> [WORK TO COMPLETE] Your job is to transcribe the material exactly, every line included.

> [PROVIDED DATA]
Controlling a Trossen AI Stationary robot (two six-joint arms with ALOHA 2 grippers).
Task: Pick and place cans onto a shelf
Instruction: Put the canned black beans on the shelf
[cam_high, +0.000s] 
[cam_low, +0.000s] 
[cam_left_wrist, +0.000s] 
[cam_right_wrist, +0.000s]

> [WRITTEN SOLUTION]
Controlling a Trossen AI Stationary robot (two six-joint arms with ALOHA 2 grippers).
Task: Pick and place cans onto a shelf
Instruction: Put the canned black beans on the shelf
[cam_high, +0.000s] 
[cam_low, +0.000s] 
[cam_left_wrist, +0.000s] 
[cam_right_wrist, +0.000s]

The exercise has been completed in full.